◆ What the task requires ◆
Nothing but the lines from the one with "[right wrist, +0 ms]" down to the one with "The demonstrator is" should be returned, exactly and with both ends included, from the material below.
##### Data section #####
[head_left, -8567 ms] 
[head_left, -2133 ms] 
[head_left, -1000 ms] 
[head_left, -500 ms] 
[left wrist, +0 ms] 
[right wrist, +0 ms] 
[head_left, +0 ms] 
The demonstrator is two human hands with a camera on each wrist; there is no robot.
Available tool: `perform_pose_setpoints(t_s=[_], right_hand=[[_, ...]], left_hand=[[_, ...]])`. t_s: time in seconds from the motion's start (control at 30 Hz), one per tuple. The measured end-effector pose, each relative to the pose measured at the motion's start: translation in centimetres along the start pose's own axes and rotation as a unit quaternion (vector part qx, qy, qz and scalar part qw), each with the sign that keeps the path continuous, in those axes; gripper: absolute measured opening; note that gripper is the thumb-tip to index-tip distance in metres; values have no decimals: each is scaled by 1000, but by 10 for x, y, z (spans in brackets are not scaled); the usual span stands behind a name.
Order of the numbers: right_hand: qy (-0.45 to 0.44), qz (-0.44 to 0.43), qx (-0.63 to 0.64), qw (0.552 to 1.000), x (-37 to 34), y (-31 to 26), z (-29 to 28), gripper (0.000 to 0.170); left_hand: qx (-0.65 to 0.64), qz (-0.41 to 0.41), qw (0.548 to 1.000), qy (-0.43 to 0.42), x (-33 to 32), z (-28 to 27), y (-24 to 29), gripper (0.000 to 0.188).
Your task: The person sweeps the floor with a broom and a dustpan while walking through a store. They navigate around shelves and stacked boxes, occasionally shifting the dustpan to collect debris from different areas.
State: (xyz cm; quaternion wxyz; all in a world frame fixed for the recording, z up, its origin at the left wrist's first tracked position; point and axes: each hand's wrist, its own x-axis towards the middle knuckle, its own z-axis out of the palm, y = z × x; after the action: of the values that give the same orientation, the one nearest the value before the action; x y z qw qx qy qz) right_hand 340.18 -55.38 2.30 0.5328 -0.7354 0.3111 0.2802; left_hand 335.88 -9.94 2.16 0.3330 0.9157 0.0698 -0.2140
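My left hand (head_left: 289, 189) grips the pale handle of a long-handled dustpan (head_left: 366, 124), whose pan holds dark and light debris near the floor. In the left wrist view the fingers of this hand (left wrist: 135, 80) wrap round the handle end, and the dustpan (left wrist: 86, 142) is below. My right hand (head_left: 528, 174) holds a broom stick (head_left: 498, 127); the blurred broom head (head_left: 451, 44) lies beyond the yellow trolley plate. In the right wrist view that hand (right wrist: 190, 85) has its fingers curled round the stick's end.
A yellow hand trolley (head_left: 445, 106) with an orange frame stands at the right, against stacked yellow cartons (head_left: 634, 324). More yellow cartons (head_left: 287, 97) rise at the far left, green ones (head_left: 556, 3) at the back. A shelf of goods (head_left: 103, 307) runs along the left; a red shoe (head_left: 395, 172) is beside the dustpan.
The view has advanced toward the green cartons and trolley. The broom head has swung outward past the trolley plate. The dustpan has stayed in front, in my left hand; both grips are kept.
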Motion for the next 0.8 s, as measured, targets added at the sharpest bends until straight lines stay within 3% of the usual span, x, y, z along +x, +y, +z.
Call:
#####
◆ Exercise solution ◆
[right wrist, +0 ms] 
[head_left, +0 ms] 
The demonstrator is two human hands with a camera on each wrist; there is no robot.

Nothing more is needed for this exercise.